MONTGOMERY — Tuesday was all about gambling at the Alabama State House, as lawmakers and advocates spent time either opposing or supporting the proposed legislation currently being debated by legislators.

State Rep. Chris Blackshear (R-Phenix City), who is sponsoring the two bills needed to establish gambling, presented both before a packed committee meeting on Tuesday. One bill will repeal all constitutional amendments allowing gambling in certain parts of the state and remove the state’s constitutional gambling prohibition. The other authorizes a series of provisions legalizing casino gaming in specific locations, a statewide lottery and online sports betting.

After the public hearing, committee chair State Rep. Andy Whitt (R-Harvest) announced the vote to advance the bills would occur on Wednesday.

Before the bills had a public hearing in the House Economic Development and Tourism Committee, a group of sundry anti-gambling interests gathered in the adjacent room one hour before to opine on the perceived perils of gaming.

Representatives from the Alabama Policy Institute, Alabama Farmers Federation (ALFA), Alabama Citizens Action Program (ALCAP), Alabama Baptist Convention and Eagle Forum of Alabama attended the meeting to oppose the bill. State Rep. Jim Carns (R-Vestavia Hills) also spoke out against it.

Addressing addiction, human trafficking, crime and more, the speakers spoke at length on the perceived adverse effects gambling has on individuals and communities. Two men who spoke at both meetings, one of whom is now a pastor, detailed their personal struggle with gambling addiction and friends who took their own life after battling compulsive gambling.

During the Committee meeting, several Alabama familiars spoke before a packed crowd.

Some gave a less-than-glowing endorsement of gambling but approved of the additional funding the bills would bring to their industry or associations.

Holly McCorkle, the Executive Director of the Alabama Council for Behavioral Healthcare, spoke in favor, saying the legislation would give “another revenue stream” to mental healthcare in the state. Her sentiments were shared by representatives from multiple veterans associations, as well as Boone Kinard with the Alabama Community College System, all approving the influx of funding proposed in the legislation.

Preston Roberts, with the Alabama Farmers Federation (ALFA), spoke in opposition to the bill, saying, “Gambling is bad public policy that weakens communities, targets the vulnerable, and fuels crime."

SEE: 'I just find it a little hypocritical': State Rep. Whitt questions ALFA Vegas trip during committee hearing on gambling bill

“There are no limitations in this bill on how or where gambling is marketed, promoted or advertised,” Roberts said. “Today, Alabama has current laws against marketing harmful products like tobacco and alcohol to minors, and in some circumstances, prevents advertising within certain distances from schools.
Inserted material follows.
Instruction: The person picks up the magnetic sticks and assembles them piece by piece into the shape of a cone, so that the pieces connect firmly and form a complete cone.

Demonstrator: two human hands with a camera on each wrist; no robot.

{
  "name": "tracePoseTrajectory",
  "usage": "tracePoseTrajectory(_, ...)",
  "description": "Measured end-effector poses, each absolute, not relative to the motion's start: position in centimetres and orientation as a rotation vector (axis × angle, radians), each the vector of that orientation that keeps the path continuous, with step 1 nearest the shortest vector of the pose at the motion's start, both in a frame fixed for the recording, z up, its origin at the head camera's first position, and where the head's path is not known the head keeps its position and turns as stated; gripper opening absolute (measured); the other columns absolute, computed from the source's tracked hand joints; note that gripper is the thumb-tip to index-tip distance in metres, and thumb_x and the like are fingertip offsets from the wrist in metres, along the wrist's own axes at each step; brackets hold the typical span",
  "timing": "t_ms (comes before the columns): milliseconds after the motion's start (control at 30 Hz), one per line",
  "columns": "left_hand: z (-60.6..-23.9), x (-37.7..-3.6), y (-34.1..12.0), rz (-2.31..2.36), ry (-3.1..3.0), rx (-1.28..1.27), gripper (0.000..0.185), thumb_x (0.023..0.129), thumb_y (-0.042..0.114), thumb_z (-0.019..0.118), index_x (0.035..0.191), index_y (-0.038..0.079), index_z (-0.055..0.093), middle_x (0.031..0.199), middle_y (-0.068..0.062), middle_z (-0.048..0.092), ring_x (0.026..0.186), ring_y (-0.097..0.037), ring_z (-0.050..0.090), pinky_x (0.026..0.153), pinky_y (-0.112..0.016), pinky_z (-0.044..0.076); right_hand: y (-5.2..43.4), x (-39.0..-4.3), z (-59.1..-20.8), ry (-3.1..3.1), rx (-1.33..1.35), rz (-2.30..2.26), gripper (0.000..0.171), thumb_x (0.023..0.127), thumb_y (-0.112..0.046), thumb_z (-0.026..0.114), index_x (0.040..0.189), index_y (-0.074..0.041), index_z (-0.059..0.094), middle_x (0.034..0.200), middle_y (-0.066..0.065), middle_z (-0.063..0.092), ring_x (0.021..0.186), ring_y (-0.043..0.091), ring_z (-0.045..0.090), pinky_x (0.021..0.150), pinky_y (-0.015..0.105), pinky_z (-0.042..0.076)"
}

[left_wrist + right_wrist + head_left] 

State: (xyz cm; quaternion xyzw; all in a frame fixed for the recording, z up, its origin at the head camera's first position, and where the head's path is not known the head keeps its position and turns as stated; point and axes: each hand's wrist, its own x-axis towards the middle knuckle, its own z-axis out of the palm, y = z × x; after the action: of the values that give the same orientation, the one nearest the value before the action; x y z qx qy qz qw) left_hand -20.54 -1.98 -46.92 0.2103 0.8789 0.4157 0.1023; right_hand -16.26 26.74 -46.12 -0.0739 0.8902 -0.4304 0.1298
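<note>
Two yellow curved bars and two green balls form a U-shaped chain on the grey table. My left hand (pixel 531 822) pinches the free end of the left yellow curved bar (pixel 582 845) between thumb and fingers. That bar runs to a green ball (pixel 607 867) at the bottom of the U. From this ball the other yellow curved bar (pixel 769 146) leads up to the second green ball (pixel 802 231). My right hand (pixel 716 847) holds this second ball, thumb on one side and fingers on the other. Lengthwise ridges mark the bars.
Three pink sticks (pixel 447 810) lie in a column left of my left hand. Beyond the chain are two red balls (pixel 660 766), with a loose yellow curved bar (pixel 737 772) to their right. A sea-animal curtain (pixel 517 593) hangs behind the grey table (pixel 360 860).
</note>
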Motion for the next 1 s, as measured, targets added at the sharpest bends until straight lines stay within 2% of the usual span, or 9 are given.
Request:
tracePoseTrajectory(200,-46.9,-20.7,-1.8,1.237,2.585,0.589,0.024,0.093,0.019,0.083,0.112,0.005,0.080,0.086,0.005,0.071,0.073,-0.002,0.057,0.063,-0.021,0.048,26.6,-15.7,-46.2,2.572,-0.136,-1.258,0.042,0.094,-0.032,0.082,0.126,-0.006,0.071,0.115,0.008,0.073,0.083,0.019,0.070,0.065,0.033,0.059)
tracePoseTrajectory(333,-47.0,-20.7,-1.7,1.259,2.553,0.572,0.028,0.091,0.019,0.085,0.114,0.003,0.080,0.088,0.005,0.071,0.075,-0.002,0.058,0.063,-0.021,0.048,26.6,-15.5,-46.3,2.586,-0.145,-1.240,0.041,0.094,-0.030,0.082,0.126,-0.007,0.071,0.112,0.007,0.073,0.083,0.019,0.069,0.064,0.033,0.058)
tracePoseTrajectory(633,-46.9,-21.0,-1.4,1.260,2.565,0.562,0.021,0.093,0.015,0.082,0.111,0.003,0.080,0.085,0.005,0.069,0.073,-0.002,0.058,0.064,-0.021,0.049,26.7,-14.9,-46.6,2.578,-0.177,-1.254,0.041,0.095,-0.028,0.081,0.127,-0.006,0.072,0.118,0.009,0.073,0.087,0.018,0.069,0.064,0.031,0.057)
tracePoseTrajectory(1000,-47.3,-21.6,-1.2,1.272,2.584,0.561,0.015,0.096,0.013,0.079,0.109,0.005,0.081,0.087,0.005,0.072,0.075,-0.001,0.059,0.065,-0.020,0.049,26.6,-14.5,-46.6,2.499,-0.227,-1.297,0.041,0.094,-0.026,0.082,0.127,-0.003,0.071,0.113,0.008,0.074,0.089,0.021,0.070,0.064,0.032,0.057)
Yet, under this bill, if Draft Kings wanted to sponsor my seven-year-old’s little league baseball team, they would be allowed to do so.”

“The legislation does not go near far enough to protect your constituents, including children, from the predatory actions of gambling operators,” he continued.

Alabama State Treasurer Young Boozer, who sat on Gov. Kay Ivey’s study group on gaming policy, spoke in support of the legislation. Boozer said the group’s study report delivered to Ivey in 2020 shows that revenues and benefits from the bill lead him to believe a comprehensive gambling plan will function and benefit the state.

“My summary of the study and of this bill is [that] gaming will work in Alabama, and it will be worth it,” Boozer said.

Notably, Robert McGhee, the Tribal Council Vice Chairman for the Poarch Band of Creek Indians (PCI) showed up in opposition to the bills. The current legislation restricts licensing to specific counties in the state, including three already-existing locations operated by PCI on their federal tribal lands.

The governor will be authorized to enter into a negotiated agreement, also called a compact, with the PCI for a location rumored to be in Northeast Alabama.

According to McGhee, Blackshear produced estimates that PCI gaming facilities would eventually generate $300 million in revenue, approximately 92% of all casino revenue in the state. McGhee said the provisions given to PCI in the bill package do not allow sufficient profit increase for PCI to meet those numbers, which include allowing gaming on unspecified non-federal lands.

Blackshear/McGhee. Alabama News
Tribal Council Vice Chairman Robert McGhee opposes gambling legislation as the bills' sponsor watches on. Photo: Craig Monger.

After the meeting, committee member State Rep. Allen Treadaway (R-Morris) said three former Alabama governors were in attendance, saying he “would like to hear their perspective on this.”

Whitt declined the suggestion since none had signed up to speak, and he was not notified of their intention.

Former Democratic Governors Jim Folsom and Don Siegelman were observed at the meeting, and it was rumored they were both opposed to the legislation. However, it is unknown what third former governor Treadway was referencing.